**Prompt**
Copy out each line featuring the string "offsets" from the entries beneath.
'''
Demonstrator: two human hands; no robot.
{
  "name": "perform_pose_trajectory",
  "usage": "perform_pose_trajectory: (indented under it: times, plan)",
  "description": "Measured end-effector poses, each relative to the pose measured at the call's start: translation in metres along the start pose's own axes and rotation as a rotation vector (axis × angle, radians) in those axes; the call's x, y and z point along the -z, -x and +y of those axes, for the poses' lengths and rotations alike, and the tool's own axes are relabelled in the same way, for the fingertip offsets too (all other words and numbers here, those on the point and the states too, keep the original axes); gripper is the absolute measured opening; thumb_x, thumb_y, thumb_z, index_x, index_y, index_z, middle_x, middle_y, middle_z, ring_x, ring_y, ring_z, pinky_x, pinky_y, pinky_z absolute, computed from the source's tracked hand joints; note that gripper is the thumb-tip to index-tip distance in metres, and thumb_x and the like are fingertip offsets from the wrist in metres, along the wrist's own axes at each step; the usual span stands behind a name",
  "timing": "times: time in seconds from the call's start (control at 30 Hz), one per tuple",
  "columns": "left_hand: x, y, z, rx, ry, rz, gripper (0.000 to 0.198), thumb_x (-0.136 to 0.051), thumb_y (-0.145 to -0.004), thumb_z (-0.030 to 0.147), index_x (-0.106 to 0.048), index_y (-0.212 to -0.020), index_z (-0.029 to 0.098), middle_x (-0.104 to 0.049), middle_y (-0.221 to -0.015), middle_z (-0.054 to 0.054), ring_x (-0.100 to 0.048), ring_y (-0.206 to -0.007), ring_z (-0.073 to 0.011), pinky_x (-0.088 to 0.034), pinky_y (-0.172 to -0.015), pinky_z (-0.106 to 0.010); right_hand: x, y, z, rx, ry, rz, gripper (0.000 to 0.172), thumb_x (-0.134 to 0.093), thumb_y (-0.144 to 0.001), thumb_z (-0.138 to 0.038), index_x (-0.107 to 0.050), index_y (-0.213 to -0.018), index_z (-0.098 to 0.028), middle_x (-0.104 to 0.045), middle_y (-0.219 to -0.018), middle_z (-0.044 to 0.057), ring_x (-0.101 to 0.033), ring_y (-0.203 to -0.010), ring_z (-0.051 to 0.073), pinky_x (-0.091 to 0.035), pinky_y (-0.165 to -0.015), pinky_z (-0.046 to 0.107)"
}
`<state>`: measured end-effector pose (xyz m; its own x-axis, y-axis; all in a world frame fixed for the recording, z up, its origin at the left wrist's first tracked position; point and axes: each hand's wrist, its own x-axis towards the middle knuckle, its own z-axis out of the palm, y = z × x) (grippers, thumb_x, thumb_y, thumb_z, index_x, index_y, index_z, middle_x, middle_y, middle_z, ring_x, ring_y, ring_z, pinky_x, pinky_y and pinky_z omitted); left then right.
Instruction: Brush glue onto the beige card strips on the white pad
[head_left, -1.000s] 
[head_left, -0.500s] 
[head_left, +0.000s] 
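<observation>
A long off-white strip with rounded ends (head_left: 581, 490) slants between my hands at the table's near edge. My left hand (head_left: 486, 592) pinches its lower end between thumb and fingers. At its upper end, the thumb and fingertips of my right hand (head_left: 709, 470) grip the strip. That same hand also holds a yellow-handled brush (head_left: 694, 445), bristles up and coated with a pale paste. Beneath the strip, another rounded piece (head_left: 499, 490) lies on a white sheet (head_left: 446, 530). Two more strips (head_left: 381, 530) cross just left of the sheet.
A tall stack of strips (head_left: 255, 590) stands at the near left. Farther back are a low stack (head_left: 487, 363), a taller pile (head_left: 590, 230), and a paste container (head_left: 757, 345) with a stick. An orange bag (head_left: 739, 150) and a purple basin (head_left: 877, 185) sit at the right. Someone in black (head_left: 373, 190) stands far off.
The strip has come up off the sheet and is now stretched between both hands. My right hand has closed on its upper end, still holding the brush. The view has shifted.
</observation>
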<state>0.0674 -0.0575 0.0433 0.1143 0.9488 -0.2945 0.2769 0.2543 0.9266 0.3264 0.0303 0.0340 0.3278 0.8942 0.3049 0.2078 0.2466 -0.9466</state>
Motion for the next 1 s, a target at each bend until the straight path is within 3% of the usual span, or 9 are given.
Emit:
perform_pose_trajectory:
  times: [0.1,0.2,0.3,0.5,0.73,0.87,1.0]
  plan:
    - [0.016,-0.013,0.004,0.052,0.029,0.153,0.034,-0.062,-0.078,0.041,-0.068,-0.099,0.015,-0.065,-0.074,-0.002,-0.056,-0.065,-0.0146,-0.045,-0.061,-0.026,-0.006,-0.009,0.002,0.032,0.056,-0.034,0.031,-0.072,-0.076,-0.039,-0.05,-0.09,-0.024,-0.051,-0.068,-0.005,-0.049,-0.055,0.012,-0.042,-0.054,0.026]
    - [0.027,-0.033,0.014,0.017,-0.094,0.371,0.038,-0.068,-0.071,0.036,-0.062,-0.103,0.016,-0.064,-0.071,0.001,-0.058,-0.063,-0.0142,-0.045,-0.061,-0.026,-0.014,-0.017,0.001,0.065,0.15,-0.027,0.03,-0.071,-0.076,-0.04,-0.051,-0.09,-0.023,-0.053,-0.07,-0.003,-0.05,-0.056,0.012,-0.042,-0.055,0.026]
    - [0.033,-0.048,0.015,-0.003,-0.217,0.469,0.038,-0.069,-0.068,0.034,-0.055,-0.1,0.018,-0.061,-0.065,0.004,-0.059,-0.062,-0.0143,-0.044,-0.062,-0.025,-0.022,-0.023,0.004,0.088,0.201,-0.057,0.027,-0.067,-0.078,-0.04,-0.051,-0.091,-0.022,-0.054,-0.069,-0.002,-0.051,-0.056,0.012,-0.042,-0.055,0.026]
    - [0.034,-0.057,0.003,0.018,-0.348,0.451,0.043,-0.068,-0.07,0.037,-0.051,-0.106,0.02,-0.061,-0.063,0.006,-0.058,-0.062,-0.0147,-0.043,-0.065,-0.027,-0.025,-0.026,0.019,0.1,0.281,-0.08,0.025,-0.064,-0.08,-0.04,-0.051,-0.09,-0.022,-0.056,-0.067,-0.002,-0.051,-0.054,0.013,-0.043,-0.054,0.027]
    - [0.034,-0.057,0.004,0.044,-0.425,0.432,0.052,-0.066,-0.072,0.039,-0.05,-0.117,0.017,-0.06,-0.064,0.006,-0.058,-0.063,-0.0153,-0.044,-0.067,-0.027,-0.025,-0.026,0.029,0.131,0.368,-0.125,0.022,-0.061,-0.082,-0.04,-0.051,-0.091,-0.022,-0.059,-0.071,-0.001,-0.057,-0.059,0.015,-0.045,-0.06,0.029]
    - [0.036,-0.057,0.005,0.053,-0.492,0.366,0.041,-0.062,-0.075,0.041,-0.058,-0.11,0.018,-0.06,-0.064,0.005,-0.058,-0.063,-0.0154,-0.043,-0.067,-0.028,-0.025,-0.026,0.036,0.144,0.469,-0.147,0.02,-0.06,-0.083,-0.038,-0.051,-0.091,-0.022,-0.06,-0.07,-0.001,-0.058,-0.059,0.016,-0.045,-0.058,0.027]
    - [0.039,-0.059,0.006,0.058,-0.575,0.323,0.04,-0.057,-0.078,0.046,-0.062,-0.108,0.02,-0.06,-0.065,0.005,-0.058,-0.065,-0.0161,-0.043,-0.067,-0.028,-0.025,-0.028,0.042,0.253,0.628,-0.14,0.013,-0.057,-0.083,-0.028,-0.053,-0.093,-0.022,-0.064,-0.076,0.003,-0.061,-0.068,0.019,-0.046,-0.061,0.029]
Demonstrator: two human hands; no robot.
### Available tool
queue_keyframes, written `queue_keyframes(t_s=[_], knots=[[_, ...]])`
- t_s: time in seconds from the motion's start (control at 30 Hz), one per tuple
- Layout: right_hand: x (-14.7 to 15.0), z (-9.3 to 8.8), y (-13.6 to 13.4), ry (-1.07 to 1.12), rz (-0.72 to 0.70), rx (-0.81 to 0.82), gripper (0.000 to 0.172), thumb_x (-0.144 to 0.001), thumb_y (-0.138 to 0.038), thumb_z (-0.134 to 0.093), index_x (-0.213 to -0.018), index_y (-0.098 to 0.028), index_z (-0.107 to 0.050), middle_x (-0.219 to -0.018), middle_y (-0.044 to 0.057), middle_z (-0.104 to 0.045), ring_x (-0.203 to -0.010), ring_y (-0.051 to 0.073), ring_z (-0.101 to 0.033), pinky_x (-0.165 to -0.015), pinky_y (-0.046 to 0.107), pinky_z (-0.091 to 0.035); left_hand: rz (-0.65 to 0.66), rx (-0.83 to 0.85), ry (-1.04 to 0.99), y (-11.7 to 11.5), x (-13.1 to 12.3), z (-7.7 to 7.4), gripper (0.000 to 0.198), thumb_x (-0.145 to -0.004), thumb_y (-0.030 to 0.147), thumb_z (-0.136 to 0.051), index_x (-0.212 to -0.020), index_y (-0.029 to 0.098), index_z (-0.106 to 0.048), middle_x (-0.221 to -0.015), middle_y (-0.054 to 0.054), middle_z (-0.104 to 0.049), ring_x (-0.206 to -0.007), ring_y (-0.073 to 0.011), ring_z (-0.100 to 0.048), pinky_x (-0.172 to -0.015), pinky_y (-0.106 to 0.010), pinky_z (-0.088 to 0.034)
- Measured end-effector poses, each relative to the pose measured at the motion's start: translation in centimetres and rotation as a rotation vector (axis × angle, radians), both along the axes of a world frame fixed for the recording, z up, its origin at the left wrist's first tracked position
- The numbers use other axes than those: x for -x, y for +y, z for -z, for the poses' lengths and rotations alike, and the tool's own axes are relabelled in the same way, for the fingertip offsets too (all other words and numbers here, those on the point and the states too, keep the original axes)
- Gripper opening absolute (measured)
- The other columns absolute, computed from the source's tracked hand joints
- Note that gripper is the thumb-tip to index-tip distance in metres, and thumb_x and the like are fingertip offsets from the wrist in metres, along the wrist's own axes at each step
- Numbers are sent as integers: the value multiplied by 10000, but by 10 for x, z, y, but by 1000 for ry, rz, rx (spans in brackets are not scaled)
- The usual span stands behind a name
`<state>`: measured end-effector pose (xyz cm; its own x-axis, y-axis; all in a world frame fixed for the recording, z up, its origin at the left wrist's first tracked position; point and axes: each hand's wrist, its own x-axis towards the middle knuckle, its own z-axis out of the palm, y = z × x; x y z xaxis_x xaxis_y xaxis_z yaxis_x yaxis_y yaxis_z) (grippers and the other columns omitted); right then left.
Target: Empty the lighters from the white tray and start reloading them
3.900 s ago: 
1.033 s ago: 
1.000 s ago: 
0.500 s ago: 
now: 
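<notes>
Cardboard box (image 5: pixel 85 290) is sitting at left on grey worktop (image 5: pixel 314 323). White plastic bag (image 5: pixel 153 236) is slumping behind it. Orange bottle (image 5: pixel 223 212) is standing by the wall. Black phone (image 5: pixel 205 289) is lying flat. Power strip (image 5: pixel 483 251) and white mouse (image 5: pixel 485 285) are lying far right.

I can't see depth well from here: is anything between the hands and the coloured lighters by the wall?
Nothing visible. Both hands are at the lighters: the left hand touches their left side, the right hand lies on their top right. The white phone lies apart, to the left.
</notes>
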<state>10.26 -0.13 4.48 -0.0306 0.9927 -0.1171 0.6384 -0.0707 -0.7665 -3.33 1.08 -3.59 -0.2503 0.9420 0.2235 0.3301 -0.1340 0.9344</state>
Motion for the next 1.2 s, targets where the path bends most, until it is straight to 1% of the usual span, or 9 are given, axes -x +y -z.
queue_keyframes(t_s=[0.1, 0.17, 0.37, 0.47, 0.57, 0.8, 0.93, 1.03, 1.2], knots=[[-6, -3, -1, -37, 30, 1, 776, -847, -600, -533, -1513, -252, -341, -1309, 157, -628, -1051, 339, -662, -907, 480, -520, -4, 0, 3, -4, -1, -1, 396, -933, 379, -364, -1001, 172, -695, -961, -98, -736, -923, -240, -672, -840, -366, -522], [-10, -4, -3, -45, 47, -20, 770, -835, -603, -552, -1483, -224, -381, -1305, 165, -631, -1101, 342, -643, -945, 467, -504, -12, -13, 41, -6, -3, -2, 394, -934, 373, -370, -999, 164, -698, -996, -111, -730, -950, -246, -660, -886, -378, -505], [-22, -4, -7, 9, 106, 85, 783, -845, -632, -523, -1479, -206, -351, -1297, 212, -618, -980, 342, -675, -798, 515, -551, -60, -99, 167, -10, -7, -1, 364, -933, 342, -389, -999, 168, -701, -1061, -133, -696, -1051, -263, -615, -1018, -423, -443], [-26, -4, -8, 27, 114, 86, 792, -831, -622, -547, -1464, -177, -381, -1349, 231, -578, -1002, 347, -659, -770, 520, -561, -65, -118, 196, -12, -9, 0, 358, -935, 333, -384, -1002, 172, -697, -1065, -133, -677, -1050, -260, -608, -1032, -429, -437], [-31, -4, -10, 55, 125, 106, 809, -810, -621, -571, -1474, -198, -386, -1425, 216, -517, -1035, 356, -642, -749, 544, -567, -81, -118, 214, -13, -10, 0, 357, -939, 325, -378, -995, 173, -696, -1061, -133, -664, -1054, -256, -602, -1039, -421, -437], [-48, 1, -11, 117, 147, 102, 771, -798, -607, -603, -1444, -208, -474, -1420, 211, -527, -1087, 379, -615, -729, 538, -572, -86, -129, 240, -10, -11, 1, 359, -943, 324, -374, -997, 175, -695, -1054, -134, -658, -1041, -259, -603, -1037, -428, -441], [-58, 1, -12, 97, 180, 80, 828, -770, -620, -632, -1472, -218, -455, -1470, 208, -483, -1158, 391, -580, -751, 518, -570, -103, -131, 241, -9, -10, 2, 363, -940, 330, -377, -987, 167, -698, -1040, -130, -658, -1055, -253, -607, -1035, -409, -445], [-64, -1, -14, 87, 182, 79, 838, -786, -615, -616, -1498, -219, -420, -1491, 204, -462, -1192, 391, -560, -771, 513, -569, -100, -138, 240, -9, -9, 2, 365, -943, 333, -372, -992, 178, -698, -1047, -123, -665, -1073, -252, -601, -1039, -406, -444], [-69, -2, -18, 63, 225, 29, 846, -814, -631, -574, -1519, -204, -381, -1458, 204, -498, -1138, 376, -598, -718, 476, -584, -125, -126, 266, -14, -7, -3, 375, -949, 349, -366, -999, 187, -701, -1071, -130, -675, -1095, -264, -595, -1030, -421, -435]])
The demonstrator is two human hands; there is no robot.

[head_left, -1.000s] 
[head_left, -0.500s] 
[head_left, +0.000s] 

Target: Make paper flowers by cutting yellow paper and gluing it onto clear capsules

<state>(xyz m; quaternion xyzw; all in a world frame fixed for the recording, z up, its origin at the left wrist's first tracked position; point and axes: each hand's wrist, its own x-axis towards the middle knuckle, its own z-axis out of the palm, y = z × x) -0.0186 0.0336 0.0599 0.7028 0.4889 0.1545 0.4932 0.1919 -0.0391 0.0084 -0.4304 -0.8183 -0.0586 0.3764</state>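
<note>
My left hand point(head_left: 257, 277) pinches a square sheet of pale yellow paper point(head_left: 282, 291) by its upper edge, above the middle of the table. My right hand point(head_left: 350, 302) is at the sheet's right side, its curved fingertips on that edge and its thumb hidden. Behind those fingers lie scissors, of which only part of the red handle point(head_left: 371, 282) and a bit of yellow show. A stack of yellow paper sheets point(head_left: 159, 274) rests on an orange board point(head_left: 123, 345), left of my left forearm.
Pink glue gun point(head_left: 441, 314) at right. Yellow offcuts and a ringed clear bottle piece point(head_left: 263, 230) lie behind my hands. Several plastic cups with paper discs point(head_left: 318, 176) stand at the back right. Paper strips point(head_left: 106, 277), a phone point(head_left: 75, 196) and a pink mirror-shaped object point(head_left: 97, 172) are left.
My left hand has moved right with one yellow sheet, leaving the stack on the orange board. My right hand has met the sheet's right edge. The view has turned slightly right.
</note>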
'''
**Exercise response**
  "description": "Measured end-effector poses, each relative to the pose measured at the call's start: translation in metres along the start pose's own axes and rotation as a rotation vector (axis × angle, radians) in those axes; the call's x, y and z point along the -z, -x and +y of those axes, for the poses' lengths and rotations alike, and the tool's own axes are relabelled in the same way, for the fingertip offsets too (all other words and numbers here, those on the point and the states too, keep the original axes); gripper is the absolute measured opening; thumb_x, thumb_y, thumb_z, index_x, index_y, index_z, middle_x, middle_y, middle_z, ring_x, ring_y, ring_z, pinky_x, pinky_y, pinky_z absolute, computed from the source's tracked hand joints; note that gripper is the thumb-tip to index-tip distance in metres, and thumb_x and the like are fingertip offsets from the wrist in metres, along the wrist's own axes at each step; the usual span stands behind a name",
- The numbers use other axes than those: x for -x, y for +y, z for -z, for the poses' lengths and rotations alike, and the tool's own axes are relabelled in the same way, for the fingertip offsets too (all other words and numbers here, those on the point and the states too, keep the original axes)
- Note that gripper is the thumb-tip to index-tip distance in metres, and thumb_x and the like are fingertip offsets from the wrist in metres, along the wrist's own axes at each step

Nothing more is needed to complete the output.